■ Activity ■
Without copying any picture, return all lines below exactly.

■ Source data ■
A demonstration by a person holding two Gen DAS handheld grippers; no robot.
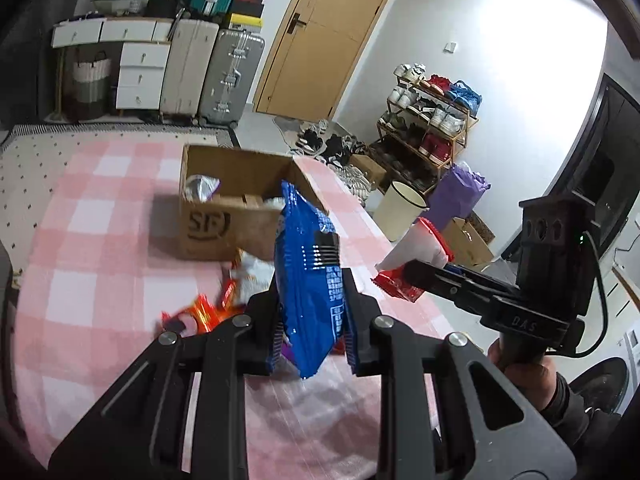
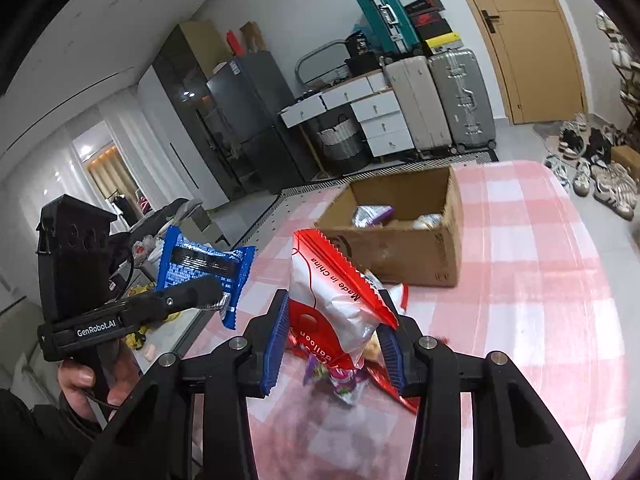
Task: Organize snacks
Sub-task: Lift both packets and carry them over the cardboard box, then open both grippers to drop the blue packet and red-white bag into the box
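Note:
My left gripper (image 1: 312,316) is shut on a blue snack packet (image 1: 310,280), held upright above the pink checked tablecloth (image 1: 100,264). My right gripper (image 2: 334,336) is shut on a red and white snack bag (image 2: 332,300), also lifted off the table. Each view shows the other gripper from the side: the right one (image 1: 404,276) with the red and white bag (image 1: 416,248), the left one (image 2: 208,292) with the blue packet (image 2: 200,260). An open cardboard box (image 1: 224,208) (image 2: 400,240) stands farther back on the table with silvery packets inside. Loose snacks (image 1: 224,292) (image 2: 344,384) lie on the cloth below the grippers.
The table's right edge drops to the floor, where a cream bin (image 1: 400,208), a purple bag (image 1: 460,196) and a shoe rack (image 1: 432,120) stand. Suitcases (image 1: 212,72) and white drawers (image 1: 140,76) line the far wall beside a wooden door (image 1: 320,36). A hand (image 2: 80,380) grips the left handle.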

■ Written solution ■
A demonstration by a person holding two Gen DAS handheld grippers; no robot.
Task: Organize snacks
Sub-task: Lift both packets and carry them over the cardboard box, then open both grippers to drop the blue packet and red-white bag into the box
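Note:
My left gripper (image 1: 312,316) is shut on a blue snack packet (image 1: 310,280), held upright above the pink checked tablecloth (image 1: 100,264). My right gripper (image 2: 334,336) is shut on a red and white snack bag (image 2: 332,300), also lifted off the table. Each view shows the other gripper from the side: the right one (image 1: 404,276) with the red and white bag (image 1: 416,248), the left one (image 2: 208,292) with the blue packet (image 2: 200,260). An open cardboard box (image 1: 224,208) (image 2: 400,240) stands farther back on the table with silvery packets inside. Loose snacks (image 1: 224,292) (image 2: 344,384) lie on the cloth below the grippers.
The table's right edge drops to the floor, where a cream bin (image 1: 400,208), a purple bag (image 1: 460,196) and a shoe rack (image 1: 432,120) stand. Suitcases (image 1: 212,72) and white drawers (image 1: 140,76) line the far wall beside a wooden door (image 1: 320,36). A hand (image 2: 80,380) grips the left handle.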

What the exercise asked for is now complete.